Print each record below exactly as it appears.

* * * * * * *

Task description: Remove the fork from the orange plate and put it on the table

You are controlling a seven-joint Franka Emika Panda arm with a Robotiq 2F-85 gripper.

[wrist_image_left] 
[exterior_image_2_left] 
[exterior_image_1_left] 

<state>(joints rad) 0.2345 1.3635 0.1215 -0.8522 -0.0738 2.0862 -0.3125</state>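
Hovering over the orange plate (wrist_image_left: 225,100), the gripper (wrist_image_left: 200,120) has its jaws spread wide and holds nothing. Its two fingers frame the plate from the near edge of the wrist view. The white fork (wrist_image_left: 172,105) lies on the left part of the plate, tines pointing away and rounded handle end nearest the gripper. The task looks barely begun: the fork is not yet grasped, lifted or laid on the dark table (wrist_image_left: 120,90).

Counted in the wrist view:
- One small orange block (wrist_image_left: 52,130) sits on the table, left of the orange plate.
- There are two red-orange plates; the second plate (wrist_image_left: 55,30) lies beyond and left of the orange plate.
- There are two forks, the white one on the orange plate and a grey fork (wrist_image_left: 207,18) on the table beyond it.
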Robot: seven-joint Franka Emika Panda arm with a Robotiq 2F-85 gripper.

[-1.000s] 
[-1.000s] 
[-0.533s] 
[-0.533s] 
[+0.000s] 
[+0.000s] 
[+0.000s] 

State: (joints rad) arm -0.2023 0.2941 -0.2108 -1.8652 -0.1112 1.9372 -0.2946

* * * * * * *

[Answer section]:
Task description: Remove the fork from the orange plate and put it on the table

You are controlling a seven-joint Franka Emika Panda arm with a Robotiq 2F-85 gripper.

[wrist_image_left] 
[exterior_image_2_left] 
[exterior_image_1_left] 

<state>(joints rad) 0.2345 1.3635 0.1215 -0.8522 -0.0738 2.0862 -0.3125</state>
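Hovering over the orange plate (wrist_image_left: 225,100), the gripper (wrist_image_left: 200,120) has its jaws spread wide and holds nothing. Its two fingers frame the plate from the near edge of the wrist view. The white fork (wrist_image_left: 172,105) lies on the left part of the plate, tines pointing away and rounded handle end nearest the gripper. The task looks barely begun: the fork is not yet grasped, lifted or laid on the dark table (wrist_image_left: 120,90).

Counted in the wrist view:
- One small orange block (wrist_image_left: 52,130) sits on the table, left of the orange plate.
- There are two red-orange plates; the second plate (wrist_image_left: 55,30) lies beyond and left of the orange plate.
- There are two forks, the white one on the orange plate and a grey fork (wrist_image_left: 207,18) on the table beyond it.
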Robot: seven-joint Franka Emika Panda arm with a Robotiq 2F-85 gripper.

[-1.000s] 
[-1.000s] 
[-0.533s] 
[-0.533s] 
[+0.000s] 
[+0.000s] 
[+0.000s] 

State: (joints rad) arm -0.2023 0.2941 -0.2108 -1.8652 -0.1112 1.9372 -0.2946

This finishes the response to the exercise.